Probably around 3 full/generous tbsp. full. How much main ingredient by weight? After you have added onions, taste the sauce and see if it need more. It probably will be enough.

topconker, on 5/3/2019 09:46pm

Thank you Mamta, used 3 and tasted lovely.

Mamta, on 6/3/2019 06:55am

:)

topconker, on 6/3/2019 01:17pm

It was 900 gms of chicken breast

Helen Bach, on 6/3/2019 11:19pm

can't underestimate the contribution of frying raw onions is to a dish, they provide vital sulphur containing flavours, essential when cooking meat. Garlic contains even more sulphur groups, and as with onions, should be fried with the meat for full flavour.

Mamta, on 8/3/2019 11:26am

"can't underestimate the contribution of frying raw onions is to a dish, they provide vital sulphur containing flavours, essential when cooking meat. Garlic contains even more sulphur groups, and as with onions, should be fried with the meat for full flavour."

I knew that Sulphur rich soil is good for growing flavoursome onions, and that you need to fry them to brown, to release the best flavours, most Indian dishes require that. But I did not know that flavours in onions were contained in sulphur compounds. It is always interesting to understanding the chemistry/science behind these things. My late dad, a chemist, was always telling us scientific reasons behind certain things happening in the kitchen. I wish I had paid more attention ;)!

When making Indian gravies/sauces for curries/biriyanies/vegetable bhajies or for tempering dals etc., most Indians fry onions to quite dark brown, unlike in English/Western cuisine, where you often just soften them. We frequently use freshly fried to dark brown onions as a garnish on pilafs (pulao to us), biryanies, rich vegetable dishes with dark brown/deep fried onions. I always fry a lot of onions when making burgers or having a BBQ. They are popular hot dogs and burgers. There are never any left!

I do keep a packet of pre-fried onion in my freezer though, to use when I am in a hurry. they give pretty well flavoured curry sauce/gravy.

Helen Bach, on 9/3/2019 10:51pm

yes, sulphur-rich soil.
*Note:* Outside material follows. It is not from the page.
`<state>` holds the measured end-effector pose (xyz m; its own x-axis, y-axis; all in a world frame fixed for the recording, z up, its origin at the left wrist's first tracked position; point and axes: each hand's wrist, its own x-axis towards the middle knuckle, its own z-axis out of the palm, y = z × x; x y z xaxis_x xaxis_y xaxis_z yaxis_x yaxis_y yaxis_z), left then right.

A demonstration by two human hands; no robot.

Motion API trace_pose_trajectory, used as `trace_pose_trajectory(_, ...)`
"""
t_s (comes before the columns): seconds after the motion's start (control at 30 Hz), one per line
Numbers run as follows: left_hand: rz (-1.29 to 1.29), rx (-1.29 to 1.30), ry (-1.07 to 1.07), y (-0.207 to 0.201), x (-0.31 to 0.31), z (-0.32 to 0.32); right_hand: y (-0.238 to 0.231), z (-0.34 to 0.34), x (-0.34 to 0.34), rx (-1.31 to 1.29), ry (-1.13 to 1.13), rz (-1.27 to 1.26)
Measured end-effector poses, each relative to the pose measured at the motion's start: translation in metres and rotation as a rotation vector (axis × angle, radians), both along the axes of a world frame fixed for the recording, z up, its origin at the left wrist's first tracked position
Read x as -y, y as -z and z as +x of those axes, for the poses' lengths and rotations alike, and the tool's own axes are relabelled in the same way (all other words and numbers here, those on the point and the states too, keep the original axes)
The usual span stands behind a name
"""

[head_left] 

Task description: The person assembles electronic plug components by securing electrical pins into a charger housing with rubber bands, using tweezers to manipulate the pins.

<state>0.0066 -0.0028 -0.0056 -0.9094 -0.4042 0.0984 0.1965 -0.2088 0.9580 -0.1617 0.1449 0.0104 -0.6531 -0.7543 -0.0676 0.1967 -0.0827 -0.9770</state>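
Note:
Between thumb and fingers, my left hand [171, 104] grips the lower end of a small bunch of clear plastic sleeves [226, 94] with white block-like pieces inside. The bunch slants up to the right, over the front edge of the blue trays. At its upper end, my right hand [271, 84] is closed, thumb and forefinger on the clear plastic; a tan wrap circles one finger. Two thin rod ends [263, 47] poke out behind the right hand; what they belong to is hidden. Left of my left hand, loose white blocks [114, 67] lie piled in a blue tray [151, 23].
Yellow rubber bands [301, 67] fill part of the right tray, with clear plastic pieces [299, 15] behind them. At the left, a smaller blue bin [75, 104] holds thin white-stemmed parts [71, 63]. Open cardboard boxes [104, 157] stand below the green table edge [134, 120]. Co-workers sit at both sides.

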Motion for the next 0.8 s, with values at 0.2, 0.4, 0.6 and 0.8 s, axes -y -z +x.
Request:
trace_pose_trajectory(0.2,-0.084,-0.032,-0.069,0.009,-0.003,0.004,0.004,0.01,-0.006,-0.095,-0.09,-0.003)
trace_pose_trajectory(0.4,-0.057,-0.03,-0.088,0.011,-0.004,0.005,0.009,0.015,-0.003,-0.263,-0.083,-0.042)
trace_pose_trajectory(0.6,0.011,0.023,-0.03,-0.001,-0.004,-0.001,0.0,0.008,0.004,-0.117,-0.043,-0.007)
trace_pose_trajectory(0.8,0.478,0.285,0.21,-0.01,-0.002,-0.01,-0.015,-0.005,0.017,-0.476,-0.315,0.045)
The sulphur chemicals enter the onion by the roots, obviously, then it may come as no surprise that the root end of the onion contains the most sulphur, and this gets less the further away from the root the onion flesh is. So when one cuts up an onion, I always cut the root end a little finer. And I leave as much of the root end as I can, as this is where the flavour is concentrated. But, the sulphur compounds in onions combine with other chemicals in meat, for example, to make 'meaty' flavours, just as sugary foods combine with meat to produce the deeply satisfying flavours of roast meats (if one isn't a vegetarian!). To this end, I have found that Aldi are selling coconut nectar (sugar from coconut flowers) which, when added to meats (especially mince for burgers, kebabs and the like) provides the 'reducing sugars' necessary for the reaction.

My mix for meat, now, is usually salt, black pepper, celery seed and coconut nectar. Added sparingly, it seems to bring out the flavour of the meat without overpowering it, I find. The salt is either sea salt or Himalayan rock salt, the pink kind, not the black (volcanic) one!